Die Bundesregierung hat die Entscheidung über die Aufnahme von Guantanamo-Häftlingen auf Mai vertagt. Eine verbindliche Antwort an die US-Regierung werde es voraussichtlich erst nach der Landtagswahl in Nordrhein-Westfalen am 9. Mai geben, heißt es in Regierungskreisen. Hintergrund ist die bisherige Weigerung unionsgeführter Bundesländer, sich an der Aufnahme zu beteiligen. An dieser Haltung werde sich vor der Landtagswahl öffentlich nicht mehr viel ändern, um den Wahlkampf nicht zu belasten. Deshalb hat der zuständige Bundesinnenminister Thomas de Maizière (CDU) bislang darauf verzichtet, offizielle Anfragen an seine Länderkollegen zu richten; auch die Gespräche mit den Amerikanern ziehen sich hin. Mehrere sozialdemokratisch geführte Bundesländer wie Brandenburg haben bereits signalisiert, dass sie die Aufnahme unterstützen könnten - allerdings nur, wenn sich mindestens ein Unions-Innenminister beteiligt.

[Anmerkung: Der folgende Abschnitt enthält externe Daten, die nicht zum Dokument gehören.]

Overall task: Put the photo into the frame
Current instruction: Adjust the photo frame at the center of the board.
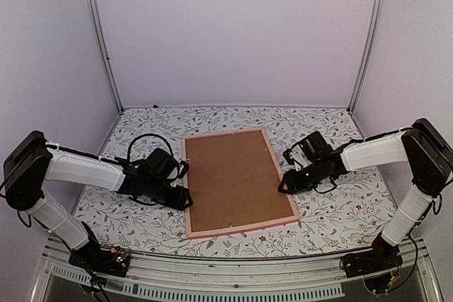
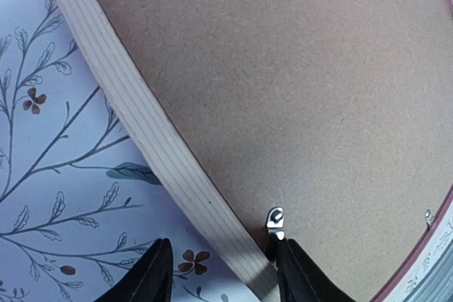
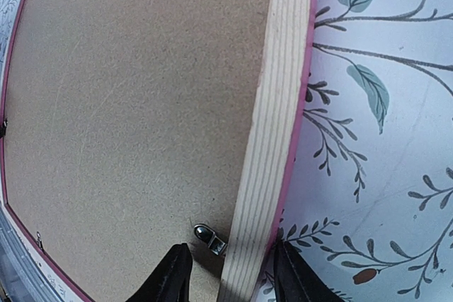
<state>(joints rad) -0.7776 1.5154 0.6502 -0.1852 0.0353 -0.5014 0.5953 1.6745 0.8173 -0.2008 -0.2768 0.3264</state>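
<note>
The pink frame (image 1: 187, 175) lies face down in the middle of the table, its pale wooden back rails up. A brown backing board (image 1: 233, 178) fills it, and the photo is hidden. My left gripper (image 2: 225, 274) is open astride the frame's left rail (image 2: 141, 125). Its inner finger sits by a small metal tab (image 2: 275, 221), and its outer finger stands off the rail over the cloth. My right gripper (image 3: 230, 274) is open astride the right rail (image 3: 279, 104). Its outer finger is close to the pink edge and its inner finger is near a metal tab (image 3: 211, 237).
A floral tablecloth (image 1: 325, 210) covers the table. White walls and metal posts (image 1: 99, 40) close in the back and sides. Both arms reach inward low over the table, the left gripper (image 1: 185, 199) and the right gripper (image 1: 283, 183) at the frame's long sides.
</note>
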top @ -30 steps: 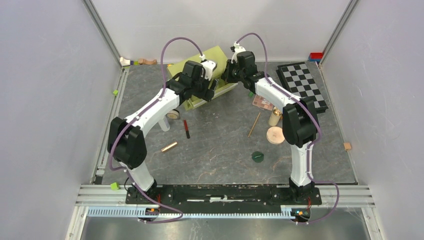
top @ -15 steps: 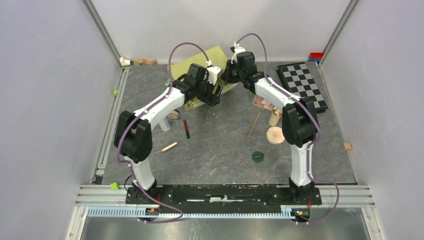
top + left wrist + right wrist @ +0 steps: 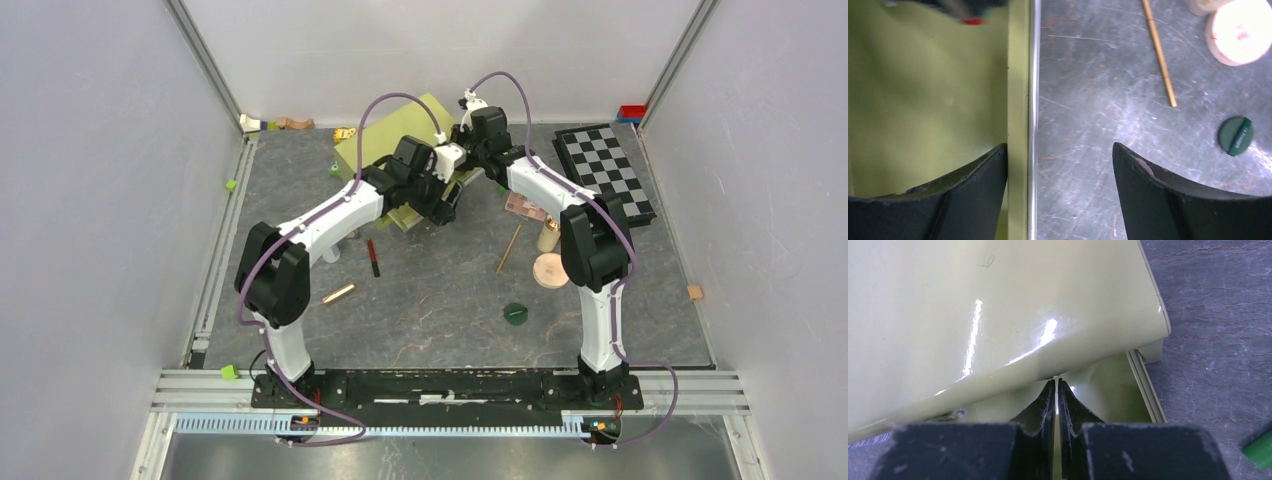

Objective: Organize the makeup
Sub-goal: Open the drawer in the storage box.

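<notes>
Reaches both arms to the far middle of the tabletop [image 3: 440, 290], elbows bent so that the wrists nearly meet over a pale yellow-green case [image 3: 400, 120]. Pinches the thin edge of the glossy, partly raised lid [image 3: 998, 305] with the right hand [image 3: 1056, 382], its black fingers pressed almost flat together on it. Holds the left hand [image 3: 1059, 150] spread wide and grasping nothing, straddling the case's straight rim: one curved matte-black finger over the smooth green side, the other above the scuffed grey, stone-look surface. Shows most of the makeup lying loose on the tabletop outside the case: a flat round green disc [image 3: 515, 313] toward the front middle, a round tan compact [image 3: 550, 270] just beside the right arm, a slim gold-brown stick [image 3: 509, 248] lying slanted to its left, a pink-brown square palette [image 3: 525, 207] partly hidden by the right forearm, and a red-black pencil [image 3: 373, 257] and shiny rose-gold tube [image 3: 338, 293] on the left side. Catches the end of a green stick [image 3: 1259, 450] at the corner of the right wrist view. Has a black-and-white chequered board [image 3: 604, 165] at the far right.
</notes>
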Controlling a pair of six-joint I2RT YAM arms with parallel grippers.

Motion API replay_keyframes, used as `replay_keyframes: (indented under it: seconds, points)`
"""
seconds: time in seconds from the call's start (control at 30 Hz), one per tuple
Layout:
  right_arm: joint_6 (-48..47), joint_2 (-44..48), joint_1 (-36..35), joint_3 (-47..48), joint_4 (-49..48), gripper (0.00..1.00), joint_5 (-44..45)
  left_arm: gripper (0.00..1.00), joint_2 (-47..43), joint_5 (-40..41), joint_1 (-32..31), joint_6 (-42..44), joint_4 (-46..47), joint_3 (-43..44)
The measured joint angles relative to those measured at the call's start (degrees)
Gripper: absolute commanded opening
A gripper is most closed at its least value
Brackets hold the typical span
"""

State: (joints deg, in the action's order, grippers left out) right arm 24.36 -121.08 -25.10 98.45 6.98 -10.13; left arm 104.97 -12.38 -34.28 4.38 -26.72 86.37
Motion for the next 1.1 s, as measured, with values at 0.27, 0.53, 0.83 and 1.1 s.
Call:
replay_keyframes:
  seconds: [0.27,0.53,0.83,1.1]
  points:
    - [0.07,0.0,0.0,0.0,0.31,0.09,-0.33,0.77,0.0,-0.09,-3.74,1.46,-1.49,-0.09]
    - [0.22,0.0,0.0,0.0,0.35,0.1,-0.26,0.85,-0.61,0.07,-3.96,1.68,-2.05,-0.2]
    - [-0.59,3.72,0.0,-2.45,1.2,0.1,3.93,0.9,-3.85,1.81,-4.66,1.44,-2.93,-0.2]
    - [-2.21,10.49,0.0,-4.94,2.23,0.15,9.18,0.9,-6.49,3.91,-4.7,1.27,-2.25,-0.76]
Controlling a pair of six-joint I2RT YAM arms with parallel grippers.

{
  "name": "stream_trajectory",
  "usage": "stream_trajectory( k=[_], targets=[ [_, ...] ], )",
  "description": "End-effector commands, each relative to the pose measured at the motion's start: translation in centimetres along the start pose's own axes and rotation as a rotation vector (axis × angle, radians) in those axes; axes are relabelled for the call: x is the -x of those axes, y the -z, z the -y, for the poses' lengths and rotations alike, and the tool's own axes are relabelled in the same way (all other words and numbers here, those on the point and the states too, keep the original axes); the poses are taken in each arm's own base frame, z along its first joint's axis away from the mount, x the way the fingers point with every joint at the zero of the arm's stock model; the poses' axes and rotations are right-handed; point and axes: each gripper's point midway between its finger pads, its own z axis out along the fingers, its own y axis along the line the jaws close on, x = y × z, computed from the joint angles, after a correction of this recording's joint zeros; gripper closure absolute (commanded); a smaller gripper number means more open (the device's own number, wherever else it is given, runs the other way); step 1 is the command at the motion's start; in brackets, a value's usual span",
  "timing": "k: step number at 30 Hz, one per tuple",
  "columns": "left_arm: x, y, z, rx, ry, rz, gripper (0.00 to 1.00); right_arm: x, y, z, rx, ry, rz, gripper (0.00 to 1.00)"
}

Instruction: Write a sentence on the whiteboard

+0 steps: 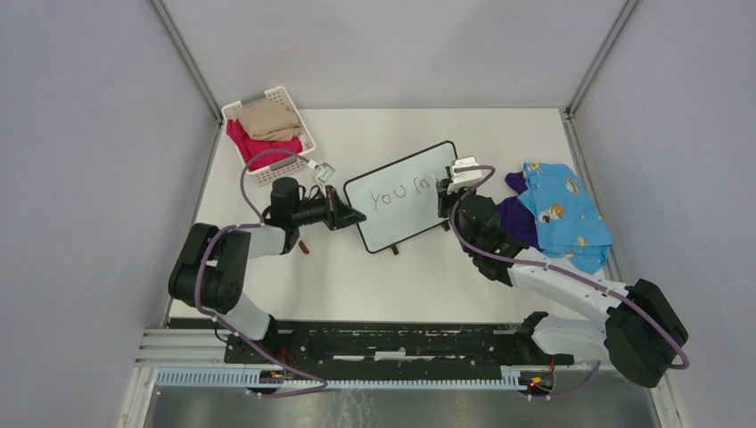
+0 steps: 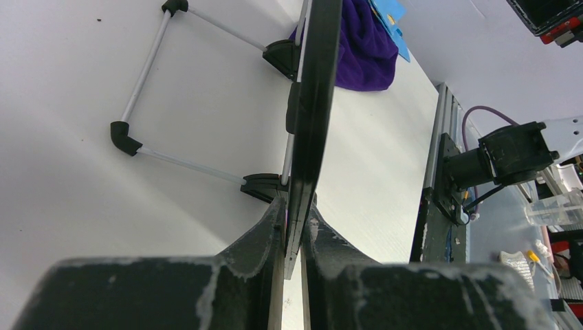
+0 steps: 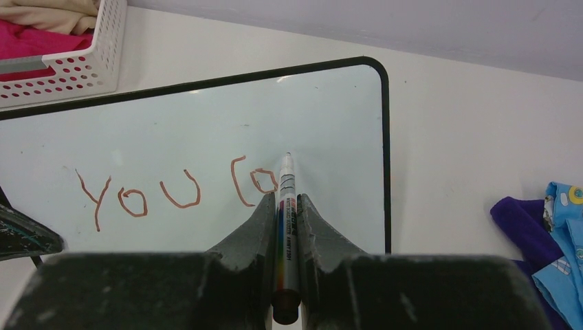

De Maizière möchte die strittige Entscheidung spätestens im Umfeld der Innenministerkonferenz am 27. Mai in Hamburg geklärt haben. Im März hatte eine deutsche Delegation drei Häftlinge in Guantanamo besucht und sie nach ihrer Lebensgeschichte befragt (SPIEGEL 13/2010). Der Jordanier Ahmed Mohammed al-Shurfa, der Syrer Mahmud Salim al-Ali und der Palästinenser Mohammed Tahamuttan sind von der US-Regierung zur Entlassung vorgesehen, weil sich die Vorwürfe gegen sie nicht erhärtet haben. Auch Berlin fand keine Belege, dass Gefahr von ihnen ausgehen könnte. Ende vergangenen Jahres hatte der US-Sonderbeauftragte Daniel Fried eine Liste mit den Namen von neun Häftlingen übergeben, die Deutschland aufnehmen könnte.